Posts Tagged ‘NFL’

Sad But True

Sunday, April 3rd, 2011

Browns Unveil New Restrooms

Sunday, March 27th, 2011


The Cleveland Browns unveiled renovated restrooms at Cleveland Browns Stadium on Friday and Todd Argust, Director of Stadium Operations, says he hopes the changes will one day lure a Super Bowl to town. The women’s restrooms have been doubled in size in an effort to cut down on long lines during games, while the changes in the men’s restrooms were more aesthetic. They have been updated to include more urinals of varying heights and life-size photos of women above each station. The women, Argust says, are fully clothed. “This is a venue for families,” he said. “So we decided to keep the images PG-13. Not what I wanted to do, but I have to answer to big Mike (Holmgren).” The images include women taking photographs – presumably of a would-be urinator’s junk; a woman holding a measuring tape; and a few young ladies simply making surprised faces. Argust said the new artwork is, “more of a joke than anything else”, and should be taken as such. Assuming there is a 2011 season, the new restrooms will open in early September, but the Browns hope the new attraction will eventually lure the Super Bowl to Cleveland. “The first step is to see how the cold-weather Super Bowl goes in New York,” Argust said. “If the league has a good experience, then there will undoubtedly be teams that come back and ask for a cold-weather Super Bowl, and we would certainly be on that list. I mean, who wouldn’t want to piss here?!” The renovation cost the team about $1.6 million dollars, and they are the first changes to the stadium since it opened in 1999.

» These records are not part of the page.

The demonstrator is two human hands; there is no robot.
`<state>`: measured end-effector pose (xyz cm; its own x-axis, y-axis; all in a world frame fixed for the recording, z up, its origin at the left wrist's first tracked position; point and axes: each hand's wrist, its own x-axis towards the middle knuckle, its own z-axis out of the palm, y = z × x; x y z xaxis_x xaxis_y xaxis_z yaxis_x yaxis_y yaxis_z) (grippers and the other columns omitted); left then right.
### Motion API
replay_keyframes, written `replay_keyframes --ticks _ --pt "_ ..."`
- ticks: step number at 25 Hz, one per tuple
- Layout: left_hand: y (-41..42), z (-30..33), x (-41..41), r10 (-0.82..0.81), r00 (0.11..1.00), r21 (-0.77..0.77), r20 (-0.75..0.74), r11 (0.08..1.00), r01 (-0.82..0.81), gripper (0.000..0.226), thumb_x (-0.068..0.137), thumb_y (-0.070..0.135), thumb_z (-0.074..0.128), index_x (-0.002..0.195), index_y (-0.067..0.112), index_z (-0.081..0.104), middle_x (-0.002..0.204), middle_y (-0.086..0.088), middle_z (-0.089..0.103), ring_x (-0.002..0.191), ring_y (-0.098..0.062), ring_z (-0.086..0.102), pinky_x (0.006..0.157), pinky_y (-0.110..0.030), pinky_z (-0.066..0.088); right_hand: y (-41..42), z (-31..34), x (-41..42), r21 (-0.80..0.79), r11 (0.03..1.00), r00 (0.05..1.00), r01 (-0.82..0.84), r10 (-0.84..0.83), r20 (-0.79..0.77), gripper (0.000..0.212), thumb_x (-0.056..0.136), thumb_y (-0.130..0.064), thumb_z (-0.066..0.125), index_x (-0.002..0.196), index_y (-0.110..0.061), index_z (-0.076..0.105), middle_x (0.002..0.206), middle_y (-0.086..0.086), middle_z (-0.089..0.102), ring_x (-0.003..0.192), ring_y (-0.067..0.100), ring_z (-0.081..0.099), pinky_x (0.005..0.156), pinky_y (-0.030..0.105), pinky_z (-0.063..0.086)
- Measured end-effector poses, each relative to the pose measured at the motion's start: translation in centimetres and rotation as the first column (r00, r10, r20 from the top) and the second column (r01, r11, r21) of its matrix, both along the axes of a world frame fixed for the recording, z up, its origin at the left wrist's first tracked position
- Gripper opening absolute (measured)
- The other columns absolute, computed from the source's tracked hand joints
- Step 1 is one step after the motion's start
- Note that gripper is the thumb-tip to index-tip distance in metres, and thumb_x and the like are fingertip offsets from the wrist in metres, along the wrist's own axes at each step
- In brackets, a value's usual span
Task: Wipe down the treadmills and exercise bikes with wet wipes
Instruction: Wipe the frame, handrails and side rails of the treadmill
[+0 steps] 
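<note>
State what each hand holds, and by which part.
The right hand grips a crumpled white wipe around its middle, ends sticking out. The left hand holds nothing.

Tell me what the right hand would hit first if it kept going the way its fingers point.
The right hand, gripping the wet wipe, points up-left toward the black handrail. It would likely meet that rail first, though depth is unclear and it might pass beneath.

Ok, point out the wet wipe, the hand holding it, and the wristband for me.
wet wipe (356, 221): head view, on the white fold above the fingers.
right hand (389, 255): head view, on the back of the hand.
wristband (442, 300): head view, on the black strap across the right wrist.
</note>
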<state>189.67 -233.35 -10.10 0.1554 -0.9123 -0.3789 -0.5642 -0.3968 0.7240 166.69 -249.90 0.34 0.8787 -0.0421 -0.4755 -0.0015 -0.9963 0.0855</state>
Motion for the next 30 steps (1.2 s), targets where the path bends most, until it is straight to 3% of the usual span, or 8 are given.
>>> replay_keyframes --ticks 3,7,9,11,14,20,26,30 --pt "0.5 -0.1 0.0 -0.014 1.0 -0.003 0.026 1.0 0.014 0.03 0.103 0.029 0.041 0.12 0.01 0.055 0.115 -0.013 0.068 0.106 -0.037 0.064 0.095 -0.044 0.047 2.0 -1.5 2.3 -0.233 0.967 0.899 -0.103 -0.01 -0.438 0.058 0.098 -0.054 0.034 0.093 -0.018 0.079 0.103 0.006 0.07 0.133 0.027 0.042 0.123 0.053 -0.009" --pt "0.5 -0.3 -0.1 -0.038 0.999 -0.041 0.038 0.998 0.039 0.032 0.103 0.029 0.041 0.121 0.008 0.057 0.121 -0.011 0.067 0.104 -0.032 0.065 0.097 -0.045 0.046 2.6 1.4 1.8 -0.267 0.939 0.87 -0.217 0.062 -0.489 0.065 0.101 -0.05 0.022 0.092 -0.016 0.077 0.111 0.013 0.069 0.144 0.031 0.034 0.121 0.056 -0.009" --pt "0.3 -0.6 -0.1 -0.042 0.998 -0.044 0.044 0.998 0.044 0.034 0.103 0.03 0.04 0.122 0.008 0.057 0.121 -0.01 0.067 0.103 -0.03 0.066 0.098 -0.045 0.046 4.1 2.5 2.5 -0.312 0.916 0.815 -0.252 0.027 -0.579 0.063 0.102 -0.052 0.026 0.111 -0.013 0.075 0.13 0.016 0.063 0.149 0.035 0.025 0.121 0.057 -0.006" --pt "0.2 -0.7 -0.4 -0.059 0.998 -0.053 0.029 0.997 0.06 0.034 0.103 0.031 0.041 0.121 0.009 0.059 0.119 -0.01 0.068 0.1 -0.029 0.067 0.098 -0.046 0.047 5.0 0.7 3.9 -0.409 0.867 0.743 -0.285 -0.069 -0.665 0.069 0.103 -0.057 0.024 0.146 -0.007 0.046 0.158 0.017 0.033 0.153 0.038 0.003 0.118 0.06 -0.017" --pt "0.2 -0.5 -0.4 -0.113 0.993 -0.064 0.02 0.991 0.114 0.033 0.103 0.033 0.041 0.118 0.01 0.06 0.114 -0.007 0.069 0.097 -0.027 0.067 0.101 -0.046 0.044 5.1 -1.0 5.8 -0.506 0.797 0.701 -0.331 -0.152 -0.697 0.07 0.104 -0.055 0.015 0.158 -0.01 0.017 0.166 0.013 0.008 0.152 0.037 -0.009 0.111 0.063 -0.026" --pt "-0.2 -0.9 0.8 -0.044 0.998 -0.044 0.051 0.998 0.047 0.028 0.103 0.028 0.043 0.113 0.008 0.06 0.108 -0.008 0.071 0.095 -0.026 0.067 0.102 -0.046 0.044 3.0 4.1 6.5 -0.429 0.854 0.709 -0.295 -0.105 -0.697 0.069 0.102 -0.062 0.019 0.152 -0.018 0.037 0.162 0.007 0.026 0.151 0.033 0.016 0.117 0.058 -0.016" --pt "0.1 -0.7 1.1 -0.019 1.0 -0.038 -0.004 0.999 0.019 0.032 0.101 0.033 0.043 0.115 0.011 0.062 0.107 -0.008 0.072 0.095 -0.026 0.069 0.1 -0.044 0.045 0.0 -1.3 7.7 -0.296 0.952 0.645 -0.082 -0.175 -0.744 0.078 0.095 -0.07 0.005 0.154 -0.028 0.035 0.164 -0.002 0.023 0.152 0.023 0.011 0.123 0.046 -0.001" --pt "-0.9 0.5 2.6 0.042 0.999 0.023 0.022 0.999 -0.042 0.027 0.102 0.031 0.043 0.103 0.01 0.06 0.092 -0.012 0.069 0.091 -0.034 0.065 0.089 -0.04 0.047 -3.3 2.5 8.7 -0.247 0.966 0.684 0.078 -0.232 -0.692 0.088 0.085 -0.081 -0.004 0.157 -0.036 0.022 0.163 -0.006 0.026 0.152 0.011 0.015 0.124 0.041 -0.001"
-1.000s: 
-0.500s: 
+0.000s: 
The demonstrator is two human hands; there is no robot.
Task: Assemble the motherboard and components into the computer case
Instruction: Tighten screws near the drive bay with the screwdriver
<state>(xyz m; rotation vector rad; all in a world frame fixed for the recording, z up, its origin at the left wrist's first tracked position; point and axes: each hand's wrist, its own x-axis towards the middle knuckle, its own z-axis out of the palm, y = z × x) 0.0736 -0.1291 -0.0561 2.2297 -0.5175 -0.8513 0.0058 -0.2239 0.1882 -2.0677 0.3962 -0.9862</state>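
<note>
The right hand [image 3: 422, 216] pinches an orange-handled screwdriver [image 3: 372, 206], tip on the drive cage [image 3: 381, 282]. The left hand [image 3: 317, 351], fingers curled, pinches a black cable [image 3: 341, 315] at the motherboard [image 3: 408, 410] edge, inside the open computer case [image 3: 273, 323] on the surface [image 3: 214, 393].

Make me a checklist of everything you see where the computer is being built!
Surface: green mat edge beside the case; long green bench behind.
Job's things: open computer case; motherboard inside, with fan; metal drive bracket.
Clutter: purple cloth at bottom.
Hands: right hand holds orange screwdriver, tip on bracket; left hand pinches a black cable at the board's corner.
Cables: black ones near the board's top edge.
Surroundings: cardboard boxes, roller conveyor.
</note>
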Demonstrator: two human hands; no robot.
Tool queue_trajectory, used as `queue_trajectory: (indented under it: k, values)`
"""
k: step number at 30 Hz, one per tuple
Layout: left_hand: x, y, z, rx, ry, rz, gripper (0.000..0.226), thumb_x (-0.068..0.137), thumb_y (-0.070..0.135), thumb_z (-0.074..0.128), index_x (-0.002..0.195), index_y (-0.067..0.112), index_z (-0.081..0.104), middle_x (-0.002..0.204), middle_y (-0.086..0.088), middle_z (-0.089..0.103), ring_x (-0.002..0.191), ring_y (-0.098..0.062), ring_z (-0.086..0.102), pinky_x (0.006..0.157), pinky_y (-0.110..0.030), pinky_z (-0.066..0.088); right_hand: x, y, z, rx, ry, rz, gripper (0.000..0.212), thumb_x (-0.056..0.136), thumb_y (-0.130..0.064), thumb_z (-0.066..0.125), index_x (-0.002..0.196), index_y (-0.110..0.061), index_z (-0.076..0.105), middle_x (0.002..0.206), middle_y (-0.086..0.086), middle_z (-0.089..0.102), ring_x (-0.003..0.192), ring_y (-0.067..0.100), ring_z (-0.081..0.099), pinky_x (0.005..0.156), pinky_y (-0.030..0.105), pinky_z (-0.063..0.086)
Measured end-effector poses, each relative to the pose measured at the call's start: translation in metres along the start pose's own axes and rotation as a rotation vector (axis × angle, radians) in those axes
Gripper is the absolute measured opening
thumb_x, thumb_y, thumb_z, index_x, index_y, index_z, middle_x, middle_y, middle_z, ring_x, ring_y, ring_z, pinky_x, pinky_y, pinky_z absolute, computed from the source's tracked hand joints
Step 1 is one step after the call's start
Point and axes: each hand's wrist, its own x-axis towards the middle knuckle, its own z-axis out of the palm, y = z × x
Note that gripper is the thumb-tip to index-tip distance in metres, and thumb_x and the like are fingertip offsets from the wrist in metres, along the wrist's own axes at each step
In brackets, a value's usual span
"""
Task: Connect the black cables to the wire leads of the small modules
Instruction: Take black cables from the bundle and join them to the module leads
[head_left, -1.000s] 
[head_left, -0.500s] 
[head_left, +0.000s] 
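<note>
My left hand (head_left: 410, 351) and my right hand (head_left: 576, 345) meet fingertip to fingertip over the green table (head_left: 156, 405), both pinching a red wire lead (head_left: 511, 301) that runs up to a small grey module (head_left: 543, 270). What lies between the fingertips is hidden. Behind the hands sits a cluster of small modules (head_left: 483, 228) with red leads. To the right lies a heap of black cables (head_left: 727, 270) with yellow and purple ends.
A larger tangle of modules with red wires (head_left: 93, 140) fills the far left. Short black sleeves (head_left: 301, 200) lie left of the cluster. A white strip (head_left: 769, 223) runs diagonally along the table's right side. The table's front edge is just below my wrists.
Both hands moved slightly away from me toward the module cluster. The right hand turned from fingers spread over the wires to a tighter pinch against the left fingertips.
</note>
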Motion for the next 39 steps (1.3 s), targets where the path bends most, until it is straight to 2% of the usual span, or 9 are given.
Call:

Buffalo Bill: Browns Fan & Bank Robber

Monday, March 21st, 2011


Cleveland police arrested a man yesterday who played a role in a series of local bank robberies, including one at a Huntington Bank branch on Friday. Ted Levine, 54, was arrested at 8:43 a.m. Friday following a car chase, according to the police log. Levin is a television and film actor best known for playing the role of Buffalo Bill in the 1991 movie “Silence of the Lambs”. A native of Bellaire, Ohio, Levin is an avid Browns fan and not afraid to show his team spirit. On Wednesday, a man described as white, between the ages of 50 – 60, about 5-feet-11 inches, wearing a Cleveland Browns hat, Jim Brown jersey, and high heels, entered the Huntington Bank branch on Euclid Avenue and handed a teller a note demanding money. According to police the note read, “It puts the money in the basket. It does this whenever it is told.” When the bank teller questioned the meaning of the note, Levin yelled, “PUT THE MONEY IN THE F*CKIN BASKET!!!” He then fled with an undisclosed sum of cash and the skin of the teller in what police believe was a 1996 white Chevrolet van. A man fitting similar descriptions is a suspect in six other recent bank robberies. In all of those cases, a similar note was given to the tellers, just prior to their faces being peeled off. According to police, Levin faces charges of robbery, operating a motor vehicle with a suspended license, failure to stop for police and scaring the shit out of everyone he comes across.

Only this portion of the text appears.